La serie è una bella novità nel panorama spagnolo, ed è un buon prodotto per essere una serie da generalista. Testo e contesto dovrebbero sempre andare insieme ma tant’è, ci perdiamo molti pezzi per strada ormai.

A proposito di contesto: Antenna 3 ha inventato Tale e quale, Chimica e Fisica, che tanto scatenò polemiche qualche anno fa su Rai4, Velvet, Il Segreto, che per Canale 5 è prodotto da prime time, e Cuore ribelle, sempre su Canale 5. Da un lato, tutto questo dimostra che la nostra tv generalista ha scartato la serie più “moderna” di Antenna 3: siamo ancora indietro. Dall’altro lato, chissà se ci sarebbe stato lo stesso rumore social e non se La casa de Papel fosse stata trasmessa sulla rete del Grande Fratello. Netflix nobilita, si sa.

Segue panel con un po’ di fighi, tra cui Borghi e il Professore de La casa de Papel, la cui visione conferma la regola che senza occhiali e senza giacche di merda simo tutti più belli.

Un panel che sottolinea la cosa più importante e evidente: in Europa si produce sempre più contenuto di genere, non solo commedie e polizieschi. Una spinta arrivata di sicuro dalla diffusione delle serie di qualità americana, ma incentivata ancor di più dalla necessità di vendersi internazionalmente, soprattutto a Netflix.

Comunque comincio ad aver fame, nonostante la colazione abbondante. E nonostante la seconda colazione proposta prima di entrare nella grande sala conferenze. Nelle sale della villa ci sono anche vari stand con il mostro di Lost in Space o i vestiti di Glow. O con una stampante 3D che scrive Netflix dentro un cubo stile Black Mirror.

Tocca a Todd Yellin, VP of Product: spiega come sia possibile rendere internazionali le storie grazie alla tecnologia. E’ l’intervento che più racconta la strategia del brand:

-La facilità di Netflix, visibile su qualsiasi device.

-L’idea di libreria virtuale.

-Diversi paesi che vedono tutto in contemporanea.

-Il doppiaggio ora in voga negli Stati Uniti e non solo (ehm una volta facevamo la battaglia per originale+sottotitoli, ma tant’è, la verità è ora la possibilità di scelte multiple).

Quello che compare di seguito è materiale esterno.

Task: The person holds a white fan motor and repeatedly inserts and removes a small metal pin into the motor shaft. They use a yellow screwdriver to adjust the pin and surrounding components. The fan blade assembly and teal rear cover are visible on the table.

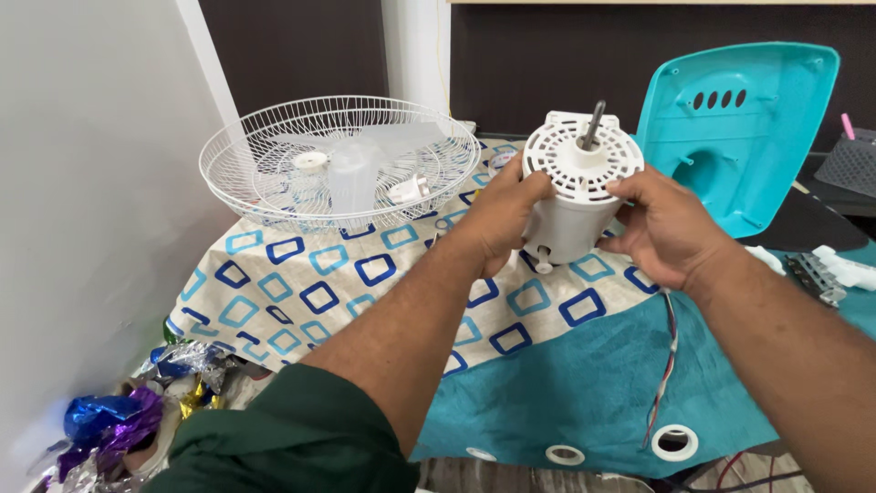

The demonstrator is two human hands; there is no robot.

-L’algoritmo che mi dice quel che mi piacerà nel futuro a seconda di quel che mi piace ora. E per i bambini, suggerimenti che cambiano anche con l’età, per contenuti sempre adatti e sicuri. Bello, personalizzante, di aiuto – ma anche a suo modo limitante perché ci costringe, come in altri spazi web (ad es. i social) a vivere in una bolla di gusto nella quale la diversità di gusto fanno più fatica a emergere. E poi, se non avessi “per sbaglio” visto Twin Peaks da ragazzina per un algoritmo non so dove sarei adesso. Charlie Brooker, creatore di Black Mirror in collegamento skype, forse sa cosa intendo

Ted Sarandos chiude la mattinata, spiegando tutto quello che arriverà nei prossimi mesi, non solo per le serie. Anche qui i titoli sono tanti.

1. Per Ryan Murphy si parla di un prequel di Qualcuno volò sul nido del cuculo con protagonista l’infermiera dello show con Sarah Paulson

2. Può essere una sorpresa la nuova serie di Matt Groening, di cui si è visto un promo

3. Un film sul passaggio di potere tra i due papi

Netflix è un museo o un parco giochi nel quale ognuno trova l’esperienza che vuole, dice Sarandos. Non teme la Peak Tv, definizione in circolazione dal 2012 e diffusasi nel 2015 anche grazie alle affermazioni di John Landgraf, chief executive di Fx. C’è tanta, troppa tv: il sistema non regge, si dice. Ma secondo Sarandos, la definizione di peak tv è “un’idea di retroguardia”, adatta a un modo di pensare del passato: nell’era digitale il buffet è sì ricco, ma mangi quello che vuoi, in maniera personalizzata.

Buffet, parco giochi, museo. Io però non so riesco a vedere tutto, mi mettete ansia.

Finalmente si #mangia. A buffet, ovvio.

 

Nb Siamo andati avanti anche nel pomeriggio. Ma ne parliamo un’altra volta.